Seventy-year-old Richard Lawson has the heart of a 21-year-old.
A 45-year resident of Manhattan Beach, Lawson developed congestive heart failure and ventricular fibrillation in 2016 and his heart was quickly failing. He needed a heart transplant as soon as possible. Remarkably, on May 5, Cinco de Mayo, he got the call - and soon after he had a new heart beating in his body.
“My heart’s the best part of me now,” Lawson said.
Lawson knew that his new heart was a second chance at a healthy life, and he knew that he had to take good care of it.
“I decided I didn't want to die and I learned to be very proactive,” Lawson said. “After surgery, you don’t realize how devastated your body is. I had to take everything very slowly.”
He began an exercise regimen to keep his body and his heart healthy, and after two years of taking baby steps, he was ready for a more strenuous workout. Unfortunately, the Cardiac Rehabilitation program he was involved in at Providence Little Company of Mary Medical Center in Torrance stopped offering stage three training, and Lawson, as well as many other transplant patients, would have to find a new place to work out. That’s when they discovered the Beach Cities Health District’s Center for Health and Fitness (CHF).
“We needed a clean place to work out,” said Lawson, who must be especially careful about germs because the anti-rejection drugs he is on for his new heart makes his body especially susceptible to illness.
Eighty-two-year-old David Baker from North Redondo was part of the group who started working out at CHF.
“It’s been a very good experience,” Baker said. “About eight or 10 of us all tend to go on the same days and same times and we’ve continued to get together once a month for a luncheon.”
For Baker, staying motivated was easy once he found a group of people to exercise with.
“I just want to keep my heart functioning well, and that’s what I continue to do at the Beach Cities Health District,” said Baker. “Plus, I want to tone up a little bit too.”
Lawson continues to go to CHF to work out about three times a week.
“When I first started working out I couldn’t lift much of anything,” said Lawson. “My heart isn’t attached by my nerves and it doesn’t know I’m working out, so I have to be careful.”

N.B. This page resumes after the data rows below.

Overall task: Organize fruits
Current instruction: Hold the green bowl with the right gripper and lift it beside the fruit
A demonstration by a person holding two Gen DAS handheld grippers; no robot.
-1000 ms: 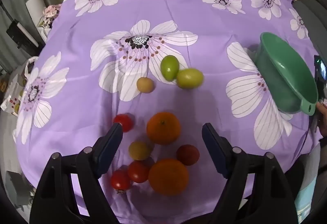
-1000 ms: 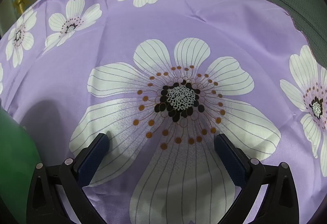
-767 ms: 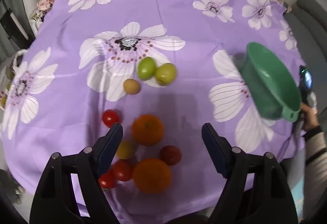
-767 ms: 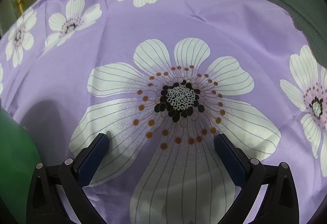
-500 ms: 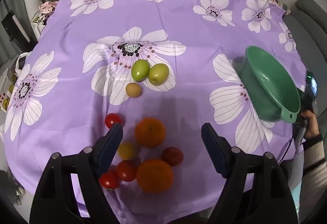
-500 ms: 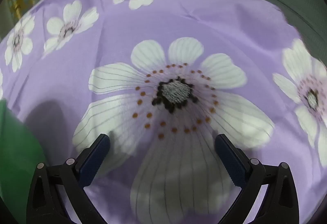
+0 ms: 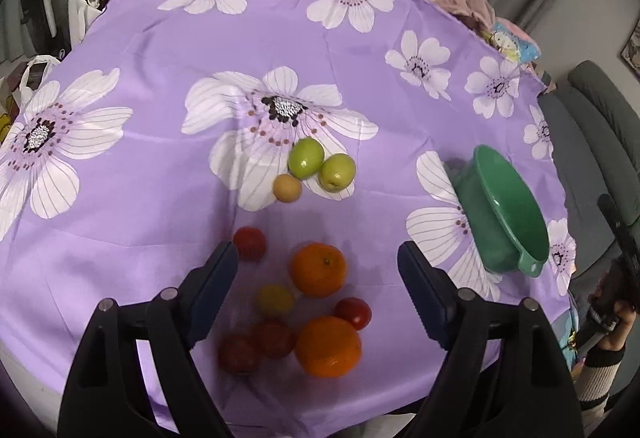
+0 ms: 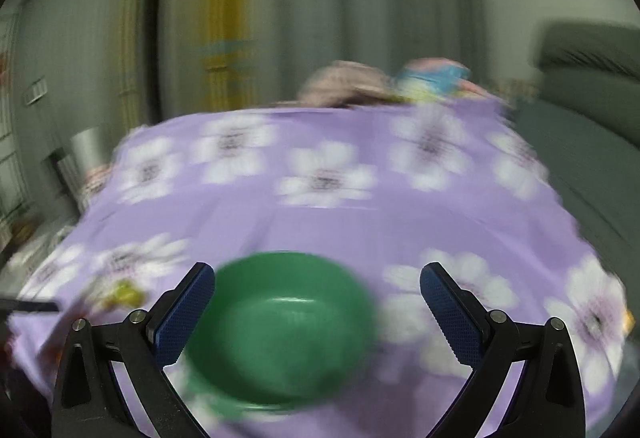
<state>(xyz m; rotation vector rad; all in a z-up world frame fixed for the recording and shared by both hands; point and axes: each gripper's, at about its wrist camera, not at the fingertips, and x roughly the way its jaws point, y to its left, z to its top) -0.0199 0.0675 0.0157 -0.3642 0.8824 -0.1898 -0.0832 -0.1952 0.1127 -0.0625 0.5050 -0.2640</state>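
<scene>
**Both tongs released, fruit loose on cloth, bowl has nothing in it**

Left gripper (image 7: 318, 288) hangs above the fruit cluster, jaws spread wide, nothing between them. Right gripper (image 8: 318, 302) likewise spread and holding nothing; its view is badly motion-blurred.

Fruit sits on the purple floral tablecloth (image 7: 160, 58):
- two green fruits (image 7: 306, 158) (image 7: 337, 172) touching, a small tan fruit (image 7: 287, 188) just beside them
- nearer the left gripper: two oranges (image 7: 317, 269) (image 7: 328, 346), a yellowish fruit (image 7: 275, 300), four red tomatoes (image 7: 249, 243) (image 7: 353, 313) (image 7: 273, 338) (image 7: 238, 355)

Green bowl (image 7: 516, 206) stands well apart from the fruit, near the cloth's right edge, handle tab toward the camera. In the right wrist view the bowl (image 8: 280, 330) appears low between the jaws, but blur prevents judging height above it.
</scene>
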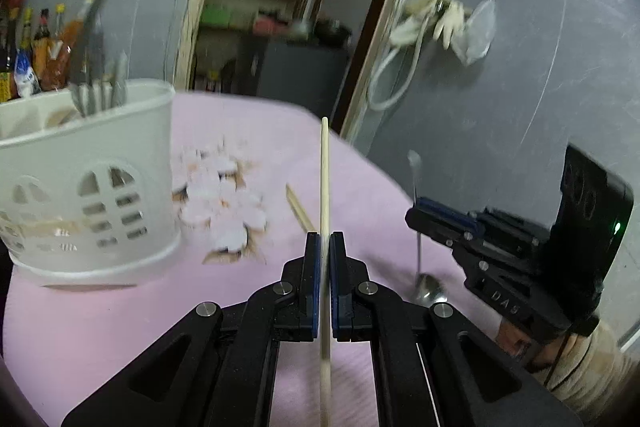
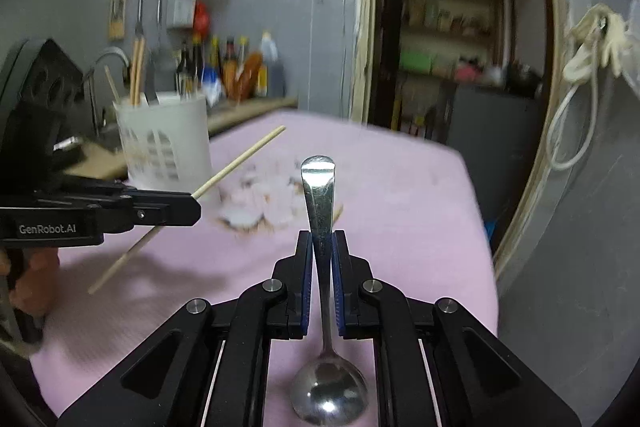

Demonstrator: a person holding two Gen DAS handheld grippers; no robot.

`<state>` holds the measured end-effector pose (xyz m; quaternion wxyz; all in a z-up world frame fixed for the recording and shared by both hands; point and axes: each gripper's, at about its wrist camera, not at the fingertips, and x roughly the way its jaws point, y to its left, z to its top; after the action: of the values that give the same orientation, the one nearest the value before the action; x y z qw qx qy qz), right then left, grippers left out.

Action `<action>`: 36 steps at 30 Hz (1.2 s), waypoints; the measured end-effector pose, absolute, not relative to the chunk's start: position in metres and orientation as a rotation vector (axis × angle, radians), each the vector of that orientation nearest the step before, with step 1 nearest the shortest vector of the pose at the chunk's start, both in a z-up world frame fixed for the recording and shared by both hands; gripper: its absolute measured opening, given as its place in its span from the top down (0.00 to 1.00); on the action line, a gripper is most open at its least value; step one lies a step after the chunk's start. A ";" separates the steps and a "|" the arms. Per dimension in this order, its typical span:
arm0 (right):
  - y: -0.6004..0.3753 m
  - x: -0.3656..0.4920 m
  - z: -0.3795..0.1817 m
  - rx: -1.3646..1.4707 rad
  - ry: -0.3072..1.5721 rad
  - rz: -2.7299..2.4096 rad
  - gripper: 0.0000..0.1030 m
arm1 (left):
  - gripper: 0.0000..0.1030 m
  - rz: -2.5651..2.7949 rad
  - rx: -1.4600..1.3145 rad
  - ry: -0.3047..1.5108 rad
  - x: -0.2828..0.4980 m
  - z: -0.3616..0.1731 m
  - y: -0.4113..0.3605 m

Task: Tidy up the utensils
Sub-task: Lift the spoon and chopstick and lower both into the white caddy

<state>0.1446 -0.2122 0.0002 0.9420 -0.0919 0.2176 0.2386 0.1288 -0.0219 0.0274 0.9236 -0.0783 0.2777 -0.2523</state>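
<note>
My left gripper (image 1: 325,241) is shut on a pale wooden chopstick (image 1: 325,171) that points away from me above the pink cloth. My right gripper (image 2: 322,239) is shut on the handle of a metal spoon (image 2: 319,195), bowl end hanging toward me. In the left wrist view the right gripper (image 1: 416,215) shows at the right with the spoon (image 1: 420,255) upright in it. From the right wrist view the left gripper (image 2: 192,205) is at the left with the chopstick (image 2: 240,163) slanting through it. A white slotted utensil holder (image 1: 92,187) (image 2: 168,143) stands at the left, with utensils in it. A second chopstick (image 1: 299,209) lies on the cloth.
The table has a pink cloth (image 1: 360,163) with a flower pattern (image 1: 224,199) in its middle. Bottles (image 2: 228,67) stand behind the holder by a grey wall. A doorway (image 2: 448,39) opens beyond the table's far edge. A hand (image 2: 32,275) grips the left tool.
</note>
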 end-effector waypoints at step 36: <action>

In the beginning, he was glad when he could walk fifty feet to his home.
“I had to start in small increments,” Lawson said.
The CHF’s heart rate and blood pressure monitors help him work out safely, and now he’s lifting weights and walking on the treadmill.
“If I do too much I have to let my heart catch up. I really can’t feel my heart at all,” said Lawson. “I’m finding out that I can’t go fast, even though I have a 21-year-old heart.”
But for Lawson and Baker, it was more than just about staying physically fit, it was also about the community of people they had met through their shared experiences.
“It’s really unbelievable to think that this is something I could be involved in,” said Lawson. “I really enjoy the people I worked out with and we all wanted to stay together. I was worried the comradery wouldn’t be as good, but it’s just great here.”